__TASK INSTRUCTIONS__: Output every line of the entries from the line containing "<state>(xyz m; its" through the last, exactly, with no other content.

== RECORDS TO PROCESS

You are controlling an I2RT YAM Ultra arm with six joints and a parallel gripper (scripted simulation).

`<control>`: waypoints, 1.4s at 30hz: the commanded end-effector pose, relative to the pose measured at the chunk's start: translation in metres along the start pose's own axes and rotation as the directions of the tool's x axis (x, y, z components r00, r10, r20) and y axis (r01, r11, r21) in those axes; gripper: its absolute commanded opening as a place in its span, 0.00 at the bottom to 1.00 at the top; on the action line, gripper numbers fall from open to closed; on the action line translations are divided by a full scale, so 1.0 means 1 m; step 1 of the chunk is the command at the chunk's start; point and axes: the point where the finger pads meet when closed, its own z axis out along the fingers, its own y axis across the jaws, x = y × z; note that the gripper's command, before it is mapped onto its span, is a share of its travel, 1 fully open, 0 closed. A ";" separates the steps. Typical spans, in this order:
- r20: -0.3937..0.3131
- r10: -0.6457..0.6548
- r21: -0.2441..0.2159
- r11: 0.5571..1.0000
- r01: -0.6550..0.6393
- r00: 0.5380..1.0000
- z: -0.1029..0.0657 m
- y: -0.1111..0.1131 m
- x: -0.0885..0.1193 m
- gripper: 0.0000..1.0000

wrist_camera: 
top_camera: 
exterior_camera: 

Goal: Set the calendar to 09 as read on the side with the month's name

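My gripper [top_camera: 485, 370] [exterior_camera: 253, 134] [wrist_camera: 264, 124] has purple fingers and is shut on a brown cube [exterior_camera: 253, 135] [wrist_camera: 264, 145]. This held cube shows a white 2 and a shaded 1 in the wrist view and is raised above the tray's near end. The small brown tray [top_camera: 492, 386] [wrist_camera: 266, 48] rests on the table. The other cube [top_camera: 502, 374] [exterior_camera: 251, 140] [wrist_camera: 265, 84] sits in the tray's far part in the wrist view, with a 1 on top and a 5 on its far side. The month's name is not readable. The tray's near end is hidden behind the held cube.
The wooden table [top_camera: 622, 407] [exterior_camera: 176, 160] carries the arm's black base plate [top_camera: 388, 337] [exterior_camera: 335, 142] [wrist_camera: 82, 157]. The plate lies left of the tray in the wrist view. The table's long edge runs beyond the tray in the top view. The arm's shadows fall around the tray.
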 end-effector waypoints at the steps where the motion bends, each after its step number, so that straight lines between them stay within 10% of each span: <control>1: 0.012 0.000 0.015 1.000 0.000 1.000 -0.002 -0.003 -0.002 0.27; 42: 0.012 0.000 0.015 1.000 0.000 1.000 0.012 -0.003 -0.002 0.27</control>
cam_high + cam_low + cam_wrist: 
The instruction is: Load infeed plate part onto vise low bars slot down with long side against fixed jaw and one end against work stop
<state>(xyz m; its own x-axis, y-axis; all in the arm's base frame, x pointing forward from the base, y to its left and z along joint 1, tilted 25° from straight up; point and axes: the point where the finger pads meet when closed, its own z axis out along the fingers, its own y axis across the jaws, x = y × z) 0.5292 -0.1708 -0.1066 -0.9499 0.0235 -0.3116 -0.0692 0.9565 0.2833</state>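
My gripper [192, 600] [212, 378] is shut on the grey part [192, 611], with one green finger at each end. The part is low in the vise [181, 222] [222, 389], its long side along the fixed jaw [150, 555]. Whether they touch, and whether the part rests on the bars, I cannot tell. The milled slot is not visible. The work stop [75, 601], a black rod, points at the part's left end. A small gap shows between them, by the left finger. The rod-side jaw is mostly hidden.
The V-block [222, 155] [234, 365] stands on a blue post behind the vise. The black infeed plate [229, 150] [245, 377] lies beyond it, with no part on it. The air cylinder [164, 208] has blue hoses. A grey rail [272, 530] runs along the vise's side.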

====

__SOLUTION FOR THIS TASK__:
<state>(xyz m; its own x-axis, y-axis; all in the arm's base frame, x pointing forward from the base, y to its left and z along joint 1, tilted 25° from straight up; point and axes: the point where the finger pads meet when closed, its own z axis out along the fingers, its own y axis across the jaws, x = y × z) 0.5292 -0.1708 -0.1066 -0.9499 0.0235 -0.3116 -0.0692 0.9565 0.2833</state>
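My gripper [192, 600] [212, 378] is shut on the grey part [192, 611], with one green finger at each end. The part is low in the vise [181, 222] [222, 389], its long side along the fixed jaw [150, 555]. Whether they touch, and whether the part rests on the bars, I cannot tell. The milled slot is not visible. The work stop [75, 601], a black rod, points at the part's left end. A small gap shows between them, by the left finger. The rod-side jaw is mostly hidden.
The V-block [222, 155] [234, 365] stands on a blue post behind the vise. The black infeed plate [229, 150] [245, 377] lies beyond it, with no part on it. The air cylinder [164, 208] has blue hoses. A grey rail [272, 530] runs along the vise's side.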

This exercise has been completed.